Records from a data collection:
▬▬▬
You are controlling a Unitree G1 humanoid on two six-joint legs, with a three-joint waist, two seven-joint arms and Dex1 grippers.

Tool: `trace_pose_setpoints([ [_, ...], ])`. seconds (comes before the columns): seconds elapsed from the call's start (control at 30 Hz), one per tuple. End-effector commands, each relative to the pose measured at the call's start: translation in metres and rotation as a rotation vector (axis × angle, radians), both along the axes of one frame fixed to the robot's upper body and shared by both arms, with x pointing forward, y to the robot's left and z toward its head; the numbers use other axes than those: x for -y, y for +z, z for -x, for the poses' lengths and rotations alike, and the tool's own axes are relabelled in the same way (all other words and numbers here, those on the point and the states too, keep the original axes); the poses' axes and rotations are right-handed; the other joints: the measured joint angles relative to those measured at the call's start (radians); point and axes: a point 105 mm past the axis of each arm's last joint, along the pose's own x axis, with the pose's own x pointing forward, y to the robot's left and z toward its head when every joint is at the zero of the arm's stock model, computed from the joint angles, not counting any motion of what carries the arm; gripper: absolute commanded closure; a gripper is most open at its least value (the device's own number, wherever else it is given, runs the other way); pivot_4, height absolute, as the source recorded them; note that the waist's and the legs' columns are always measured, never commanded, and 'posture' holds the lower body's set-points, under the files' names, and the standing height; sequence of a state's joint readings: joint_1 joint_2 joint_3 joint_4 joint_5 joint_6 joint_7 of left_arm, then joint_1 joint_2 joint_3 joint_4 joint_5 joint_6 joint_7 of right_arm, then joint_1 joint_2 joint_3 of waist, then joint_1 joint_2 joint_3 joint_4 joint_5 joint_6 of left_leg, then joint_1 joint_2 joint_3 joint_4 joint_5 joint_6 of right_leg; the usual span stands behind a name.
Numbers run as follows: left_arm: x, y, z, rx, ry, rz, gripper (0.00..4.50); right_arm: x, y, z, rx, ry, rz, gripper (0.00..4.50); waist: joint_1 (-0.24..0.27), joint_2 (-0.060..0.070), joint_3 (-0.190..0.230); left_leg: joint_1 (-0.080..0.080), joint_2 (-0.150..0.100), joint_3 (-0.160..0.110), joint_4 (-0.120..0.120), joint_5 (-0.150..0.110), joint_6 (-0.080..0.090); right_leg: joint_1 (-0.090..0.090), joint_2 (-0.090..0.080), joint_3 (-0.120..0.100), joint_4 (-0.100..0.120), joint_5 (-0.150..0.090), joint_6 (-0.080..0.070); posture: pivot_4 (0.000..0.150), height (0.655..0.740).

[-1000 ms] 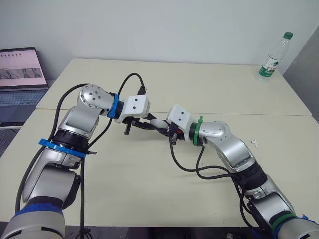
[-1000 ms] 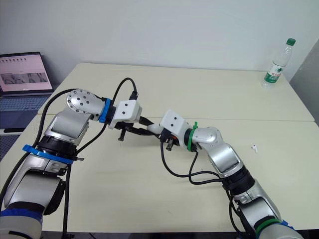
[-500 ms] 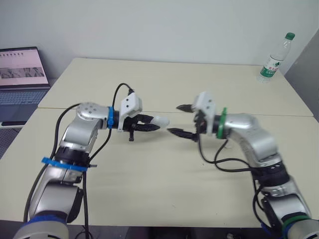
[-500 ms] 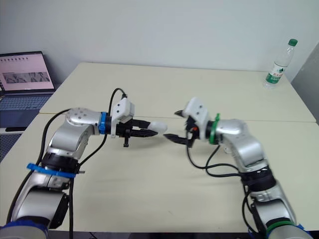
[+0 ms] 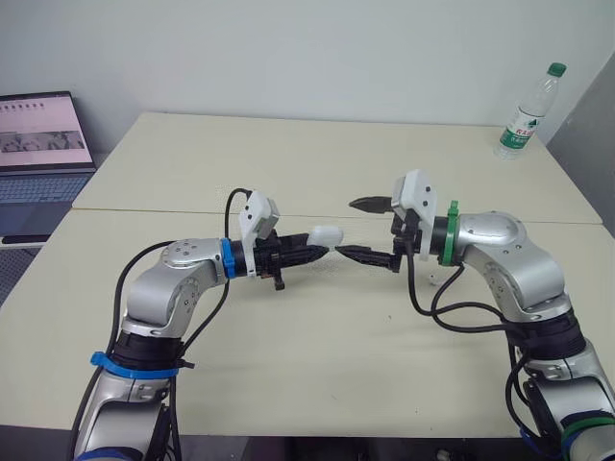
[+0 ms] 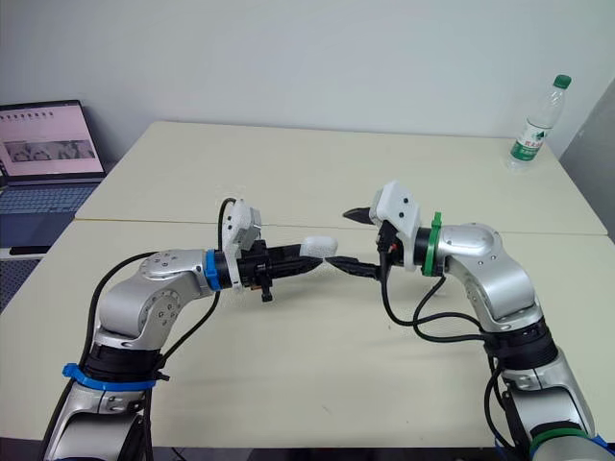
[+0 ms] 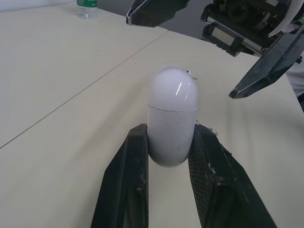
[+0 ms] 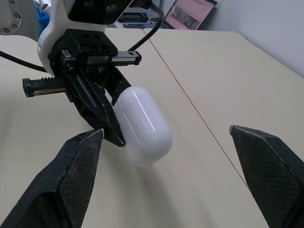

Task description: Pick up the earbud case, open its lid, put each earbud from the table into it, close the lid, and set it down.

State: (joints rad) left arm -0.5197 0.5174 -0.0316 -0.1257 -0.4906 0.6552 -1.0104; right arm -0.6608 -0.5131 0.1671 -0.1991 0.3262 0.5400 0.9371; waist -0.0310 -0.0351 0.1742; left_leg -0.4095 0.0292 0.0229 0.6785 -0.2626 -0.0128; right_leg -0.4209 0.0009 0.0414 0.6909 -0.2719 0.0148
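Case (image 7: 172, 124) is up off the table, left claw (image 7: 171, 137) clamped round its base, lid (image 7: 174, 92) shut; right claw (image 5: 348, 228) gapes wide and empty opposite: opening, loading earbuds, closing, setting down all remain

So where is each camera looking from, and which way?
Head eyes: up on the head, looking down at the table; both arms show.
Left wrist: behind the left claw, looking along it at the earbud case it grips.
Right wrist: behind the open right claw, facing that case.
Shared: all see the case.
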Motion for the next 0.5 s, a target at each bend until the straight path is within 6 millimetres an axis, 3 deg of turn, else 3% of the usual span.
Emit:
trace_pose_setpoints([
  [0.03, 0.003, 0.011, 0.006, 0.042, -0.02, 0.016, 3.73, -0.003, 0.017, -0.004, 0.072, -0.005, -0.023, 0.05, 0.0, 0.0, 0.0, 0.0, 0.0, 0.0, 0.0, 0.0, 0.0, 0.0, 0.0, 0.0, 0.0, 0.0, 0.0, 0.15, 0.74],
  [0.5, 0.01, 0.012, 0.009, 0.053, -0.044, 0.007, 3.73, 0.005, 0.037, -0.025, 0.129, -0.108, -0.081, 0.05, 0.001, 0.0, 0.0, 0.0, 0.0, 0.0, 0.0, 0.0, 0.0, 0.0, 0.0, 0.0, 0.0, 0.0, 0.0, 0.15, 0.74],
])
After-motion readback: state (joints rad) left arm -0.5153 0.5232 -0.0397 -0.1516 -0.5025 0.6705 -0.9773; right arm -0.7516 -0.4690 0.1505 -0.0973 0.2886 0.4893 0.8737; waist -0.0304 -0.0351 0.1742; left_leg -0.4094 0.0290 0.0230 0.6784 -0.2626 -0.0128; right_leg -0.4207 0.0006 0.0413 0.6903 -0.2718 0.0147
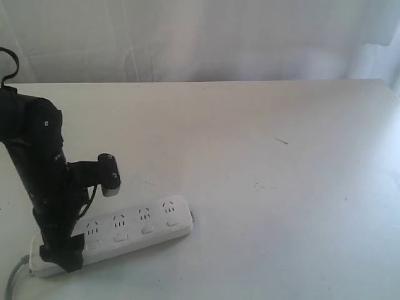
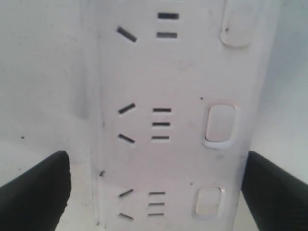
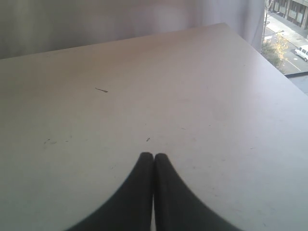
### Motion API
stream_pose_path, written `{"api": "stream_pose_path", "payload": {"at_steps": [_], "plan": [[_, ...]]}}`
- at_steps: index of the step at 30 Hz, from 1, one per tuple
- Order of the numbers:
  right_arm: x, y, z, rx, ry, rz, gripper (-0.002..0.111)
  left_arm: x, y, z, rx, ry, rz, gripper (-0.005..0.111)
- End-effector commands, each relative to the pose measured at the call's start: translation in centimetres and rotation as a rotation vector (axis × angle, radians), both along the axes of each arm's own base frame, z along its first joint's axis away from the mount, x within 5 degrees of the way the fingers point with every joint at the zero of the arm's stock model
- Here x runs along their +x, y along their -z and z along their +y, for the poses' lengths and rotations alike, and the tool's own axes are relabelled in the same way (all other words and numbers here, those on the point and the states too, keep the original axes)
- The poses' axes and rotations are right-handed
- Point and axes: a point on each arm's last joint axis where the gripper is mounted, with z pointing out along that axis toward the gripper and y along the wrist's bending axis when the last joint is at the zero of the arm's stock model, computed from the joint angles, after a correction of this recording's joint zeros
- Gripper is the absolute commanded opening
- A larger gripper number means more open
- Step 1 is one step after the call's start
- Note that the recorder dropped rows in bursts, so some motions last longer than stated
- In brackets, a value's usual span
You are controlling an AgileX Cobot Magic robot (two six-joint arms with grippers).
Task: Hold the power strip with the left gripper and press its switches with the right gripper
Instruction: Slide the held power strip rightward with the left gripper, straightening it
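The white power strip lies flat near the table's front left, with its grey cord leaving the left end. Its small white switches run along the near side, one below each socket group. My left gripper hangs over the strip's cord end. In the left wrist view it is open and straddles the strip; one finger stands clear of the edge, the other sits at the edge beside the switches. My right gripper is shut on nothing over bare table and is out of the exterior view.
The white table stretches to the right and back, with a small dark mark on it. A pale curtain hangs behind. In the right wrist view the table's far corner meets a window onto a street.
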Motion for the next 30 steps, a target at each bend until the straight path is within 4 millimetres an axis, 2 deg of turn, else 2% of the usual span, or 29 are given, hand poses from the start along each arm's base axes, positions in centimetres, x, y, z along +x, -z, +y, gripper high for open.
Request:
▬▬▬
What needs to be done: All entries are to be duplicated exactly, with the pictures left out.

Problem solution:
You are controlling a Unitree G1 humanoid on two six-joint legs, with a three-joint waist, two seven-joint arms and Dex1 grippers.

Tool: `trace_pose_setpoints([ [_, ...], ])`. seconds (comes before the columns): seconds elapsed from the call's start (control at 30 Hz), one per tuple. End-effector commands, each relative to the pose measured at the call's start: translation in metres and rotation as a rotation vector (axis × angle, radians), both along the axes of one frame fixed to the robot's upper body and shared by both arms, with x pointing forward, y to the robot's left and z toward its head; the numbers use other axes than those: x for -y, y for +z, z for -x, for the poses' lengths and rotations alike, and the tool's own axes are relabelled in the same way (all other words and numbers here, those on the point and the states too, keep the original axes); the poses' axes and rotations are right-handed; the other joints: the measured joint angles relative to those measured at the call's start (radians); point and axes: a point 105 mm past the axis of each arm's last joint, along the pose's own x axis, with the pose's own x pointing forward, y to the robot's left and z toward its head when every joint is at the zero of the arm's stock model, computed from the joint angles, not counting any motion of what carries the arm; gripper: absolute commanded closure; a gripper is most open at its least value (the device's own number, wherever else it is given, runs the other way); pivot_4, height absolute, as the source recorded them; note that the waist's and the legs' columns are always measured, never commanded, and 'posture' holds the lower body's set-points, under the files' names, and the standing height; sequence of a state's joint readings: joint_1 joint_2 joint_3 joint_4 joint_5 joint_6 joint_7 of left_arm, then joint_1 joint_2 joint_3 joint_4 joint_5 joint_6 joint_7 of right_arm, then joint_1 joint_2 joint_3 of waist, then joint_1 joint_2 joint_3 joint_4 joint_5 joint_6 of left_leg, then joint_1 joint_2 joint_3 joint_4 joint_5 joint_6 of right_leg; the usual span stands behind a name.
Numbers run as follows: left_arm: x, y, z, rx, ry, rz, gripper (0.00..4.50); right_arm: x, y, z, rx, ry, rz, gripper (0.00..4.50); waist: joint_1 (-0.24..0.27), joint_2 (-0.060..0.070), joint_3 (-0.190..0.230); left_leg: joint_1 (-0.080..0.080), joint_2 (-0.150..0.100), joint_3 (-0.160..0.110), joint_4 (-0.120..0.120), joint_5 (-0.150..0.110), joint_6 (-0.080..0.090); right_leg: joint_1 (-0.090..0.090), joint_2 (-0.090..0.080), joint_3 (-0.120..0.100), joint_4 (-0.100..0.120), joint_5 (-0.150..0.090), joint_6 (-0.080..0.070); posture: pivot_4 (0.000..0.150), height (0.655..0.740).

[-1000 ms] 
[-1000 ms] 
[-500 ms] 
[-500 ms] 
[+0 ms] 
[+0 ms] 
[+0 ms] 
[+0 ms] 

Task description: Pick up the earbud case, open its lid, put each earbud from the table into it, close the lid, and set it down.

State: (joints rad) left arm -0.5197 0.5174 -0.0316 -0.1257 -0.4906 0.6552 -1.0104; right arm -0.6608 -0.5131 0.1671 -0.1991 0.3262 0.5400 0.9371; waist -0.0310 -0.0351 0.1742; left_leg -0.4095 0.0292 0.0229 0.6785 -0.2626 -0.0128; right_leg -0.4209 0.0009 0.0414 0.6909 -0.2719 0.0148
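Case (image 7: 172, 124) is up off the table, left claw (image 7: 171, 137) clamped round its base, lid (image 7: 174, 92) shut; right claw (image 5: 348, 228) gapes wide and empty opposite: opening, loading earbuds, closing, setting down all remain

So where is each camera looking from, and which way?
Head eyes: up on the head, looking down at the table; both arms show.
Left wrist: behind the left claw, looking along it at the earbud case it grips.
Right wrist: behind the open right claw, facing that case.
Shared: all see the case.
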Motion for the next 0.5 s, a target at each bend until the straight path is within 6 millimetres an axis, 3 deg of turn, else 3% of the usual span.
Emit:
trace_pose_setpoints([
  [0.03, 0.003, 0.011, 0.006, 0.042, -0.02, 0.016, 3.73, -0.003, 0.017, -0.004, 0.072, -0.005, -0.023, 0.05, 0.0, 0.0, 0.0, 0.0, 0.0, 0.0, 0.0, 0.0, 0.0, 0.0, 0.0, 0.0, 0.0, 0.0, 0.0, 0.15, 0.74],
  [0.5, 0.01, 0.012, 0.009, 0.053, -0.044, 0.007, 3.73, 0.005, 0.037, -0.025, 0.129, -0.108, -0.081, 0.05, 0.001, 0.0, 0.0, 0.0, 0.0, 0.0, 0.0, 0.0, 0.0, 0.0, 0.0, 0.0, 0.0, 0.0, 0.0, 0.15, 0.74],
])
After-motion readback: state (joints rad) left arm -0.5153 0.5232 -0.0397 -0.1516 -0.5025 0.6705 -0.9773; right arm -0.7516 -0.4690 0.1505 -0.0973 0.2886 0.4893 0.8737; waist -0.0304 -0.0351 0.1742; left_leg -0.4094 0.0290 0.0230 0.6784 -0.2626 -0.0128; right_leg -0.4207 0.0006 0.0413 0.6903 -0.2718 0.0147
### Motion API
stream_pose_path, written `{"api": "stream_pose_path", "payload": {"at_steps": [_], "plan": [[_, ...]]}}`
- at_steps: index of the step at 30 Hz, from 1, one per tuple
- Order of the numbers:
  right_arm: x, y, z, rx, ry, rz, gripper (-0.002..0.111)
  left_arm: x, y, z, rx, ry, rz, gripper (-0.005..0.111)
- End-effector commands, each relative to the pose measured at the call's start: translation in centimetres and rotation as a rotation vector (axis × angle, radians), both along the axes of each arm's own base frame, z along its first joint's axis away from the mount, x within 5 degrees of the way the fingers point with every joint at the zero of the arm's stock model
- Here x runs along their +x, y along their -z and z along their +y, for the poses' lengths and rotations alike, and the tool's own axes are relabelled in the same way (all other words and numbers here, those on the point and the states too, keep the original axes)
- The poses' axes and rotations are right-handed
- Point and axes: a point on each arm's last joint axis where the gripper is mounted, with z pointing out along that axis toward the gripper and y along the wrist's bending axis when the last joint is at the zero of the arm's stock model, computed from the joint angles, after a correction of this recording's joint zeros
- Gripper is the absolute commanded opening
- A larger gripper number means more open
- Step 1 is one step after the call's start
- Note that the recorder dropped rows in bursts, so some motions last longer than stated
- In brackets, a value's usual span
You are controlling an AgileX Cobot Magic robot (two six-joint arms with grippers).
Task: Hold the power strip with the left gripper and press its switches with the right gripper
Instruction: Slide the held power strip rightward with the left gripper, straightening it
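The white power strip lies flat near the table's front left, with its grey cord leaving the left end. Its small white switches run along the near side, one below each socket group. My left gripper hangs over the strip's cord end. In the left wrist view it is open and straddles the strip; one finger stands clear of the edge, the other sits at the edge beside the switches. My right gripper is shut on nothing over bare table and is out of the exterior view.
The white table stretches to the right and back, with a small dark mark on it. A pale curtain hangs behind. In the right wrist view the table's far corner meets a window onto a street.
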Motion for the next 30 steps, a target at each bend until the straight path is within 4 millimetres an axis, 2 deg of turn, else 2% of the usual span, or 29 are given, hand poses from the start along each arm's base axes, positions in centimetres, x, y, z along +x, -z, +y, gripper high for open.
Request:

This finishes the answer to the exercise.